The amendment also formed the legal argument for removing the Ten Commandments monument from state property because it was a religious symbol.

Question 790 was approved for consideration by a bi-partisan vote (39–5 in the Senate and 65–7 in the House). Neither political party and no statewide or national elected officials in Oklahoma have expressed their opposition to Question 790.

== Lindsey Nicole Program ==
The State of Oklahoma had created the Lindsey Nicole Scholarship Program for Children with Disabilities. Under this program, the state could award scholarships to special needs children to attend religious schools if their needs could not be met within a local public school.

The program was challenged in several lawsuits. including Jenks vs. Spry, Kimery vs. Brown, and finally Oliver v. Hofmeister Two local school districts sued the parents of a special needs child for accepting the scholarship, which was eventually dismissed by the Oklahoma Supreme Court.
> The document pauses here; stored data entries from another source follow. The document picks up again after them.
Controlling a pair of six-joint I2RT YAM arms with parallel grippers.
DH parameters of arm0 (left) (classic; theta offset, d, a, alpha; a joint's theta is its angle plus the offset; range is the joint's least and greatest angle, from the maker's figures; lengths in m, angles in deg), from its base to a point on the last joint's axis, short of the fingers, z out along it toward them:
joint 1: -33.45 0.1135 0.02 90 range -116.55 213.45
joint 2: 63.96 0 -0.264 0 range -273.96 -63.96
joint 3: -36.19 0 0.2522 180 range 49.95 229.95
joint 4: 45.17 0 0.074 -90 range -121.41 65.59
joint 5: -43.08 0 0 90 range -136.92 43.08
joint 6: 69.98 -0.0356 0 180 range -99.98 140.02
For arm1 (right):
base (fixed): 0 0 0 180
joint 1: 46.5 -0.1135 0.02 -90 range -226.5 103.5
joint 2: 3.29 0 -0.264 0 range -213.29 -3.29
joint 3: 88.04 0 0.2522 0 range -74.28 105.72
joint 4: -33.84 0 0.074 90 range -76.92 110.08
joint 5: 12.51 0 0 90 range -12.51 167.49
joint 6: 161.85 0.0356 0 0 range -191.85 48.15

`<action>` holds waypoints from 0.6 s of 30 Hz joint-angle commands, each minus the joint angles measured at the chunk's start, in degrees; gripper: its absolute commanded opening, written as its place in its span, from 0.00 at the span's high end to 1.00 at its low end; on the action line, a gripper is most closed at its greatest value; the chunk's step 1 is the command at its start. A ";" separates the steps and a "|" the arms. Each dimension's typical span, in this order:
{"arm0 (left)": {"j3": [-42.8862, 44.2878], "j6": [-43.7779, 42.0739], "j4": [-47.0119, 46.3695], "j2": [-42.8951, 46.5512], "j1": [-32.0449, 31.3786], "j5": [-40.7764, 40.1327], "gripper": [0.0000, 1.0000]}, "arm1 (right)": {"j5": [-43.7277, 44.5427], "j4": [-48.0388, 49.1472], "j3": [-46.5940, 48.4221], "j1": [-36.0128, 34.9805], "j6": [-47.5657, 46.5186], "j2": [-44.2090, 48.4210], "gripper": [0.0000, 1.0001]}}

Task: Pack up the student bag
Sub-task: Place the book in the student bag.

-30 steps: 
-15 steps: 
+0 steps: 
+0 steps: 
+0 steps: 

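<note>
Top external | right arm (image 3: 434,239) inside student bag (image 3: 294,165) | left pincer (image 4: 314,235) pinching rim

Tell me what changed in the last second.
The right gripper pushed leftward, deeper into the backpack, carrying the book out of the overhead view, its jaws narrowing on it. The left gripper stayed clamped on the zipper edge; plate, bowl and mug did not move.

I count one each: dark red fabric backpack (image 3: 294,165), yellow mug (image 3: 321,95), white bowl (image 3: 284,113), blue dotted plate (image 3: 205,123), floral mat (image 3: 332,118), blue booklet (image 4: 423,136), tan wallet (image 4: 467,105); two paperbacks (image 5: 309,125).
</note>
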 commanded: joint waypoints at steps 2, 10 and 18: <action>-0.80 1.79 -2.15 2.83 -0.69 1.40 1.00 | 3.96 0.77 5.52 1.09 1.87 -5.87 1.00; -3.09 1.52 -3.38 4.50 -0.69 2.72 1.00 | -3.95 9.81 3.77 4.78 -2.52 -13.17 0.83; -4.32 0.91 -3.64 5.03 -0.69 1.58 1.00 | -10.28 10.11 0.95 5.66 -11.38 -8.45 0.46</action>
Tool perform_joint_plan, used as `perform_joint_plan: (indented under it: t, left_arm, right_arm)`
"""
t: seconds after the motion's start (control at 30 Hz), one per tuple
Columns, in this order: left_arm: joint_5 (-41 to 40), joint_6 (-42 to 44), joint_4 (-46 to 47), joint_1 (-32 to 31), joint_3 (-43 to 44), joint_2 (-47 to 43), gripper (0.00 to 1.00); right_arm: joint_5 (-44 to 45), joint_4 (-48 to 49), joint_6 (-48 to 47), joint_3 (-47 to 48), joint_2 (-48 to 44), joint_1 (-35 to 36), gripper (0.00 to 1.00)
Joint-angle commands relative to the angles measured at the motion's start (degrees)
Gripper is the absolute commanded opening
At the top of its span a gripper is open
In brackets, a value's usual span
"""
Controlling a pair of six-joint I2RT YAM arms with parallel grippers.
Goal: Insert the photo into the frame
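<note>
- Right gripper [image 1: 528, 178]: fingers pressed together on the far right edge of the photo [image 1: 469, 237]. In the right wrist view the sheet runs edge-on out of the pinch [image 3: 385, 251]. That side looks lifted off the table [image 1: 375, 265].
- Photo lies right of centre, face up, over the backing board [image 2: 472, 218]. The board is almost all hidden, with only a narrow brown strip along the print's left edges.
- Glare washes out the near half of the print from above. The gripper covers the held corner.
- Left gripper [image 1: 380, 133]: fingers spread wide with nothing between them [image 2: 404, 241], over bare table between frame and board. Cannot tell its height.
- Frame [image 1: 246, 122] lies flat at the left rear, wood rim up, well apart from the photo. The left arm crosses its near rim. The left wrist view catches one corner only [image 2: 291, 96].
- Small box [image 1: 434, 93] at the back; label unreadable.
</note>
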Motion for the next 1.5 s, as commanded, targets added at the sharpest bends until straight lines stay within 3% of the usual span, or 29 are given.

National groups then joined the school districts in suing the State Board of Education in a series of suits that again ended up before the Oklahoma Supreme Court, which ruled against the school districts, for the parents of the children with disabilities, and upheld the Scholarship Program. This led a number of state legislators to question the Blaine amendment and introduce the ballot measure.

== State Question 790 ==
"This measure would remove Article 2, Section 5 of the Oklahoma Constitution, which prohibits the government from using public money or property for the direct or indirect benefit of any religion or religious institution. Article 2, Section 5 has been interpreted by the Oklahoma court as requiring the removal of a Ten Commandments monument from the grounds of the State Capitol. If this measure repealing Article 2, Section 5 is passed, the government would still be required to comply with the Establishment Clause of the United States Constitution, which is a similar constitutional provision that prevents the government from endorsing a religion or becoming overly involved with religion."

== Opposition to Question 790 ==
National church-state separation groups spoke out in opposition to Question 790 on the grounds that allowing religious groups to access state grants could tempt them away from their main mission. The ACLU opposed Question 790 on the grounds that overturning it could allow the Ten Commandments monument to be returned to the grounds on the state Capitol.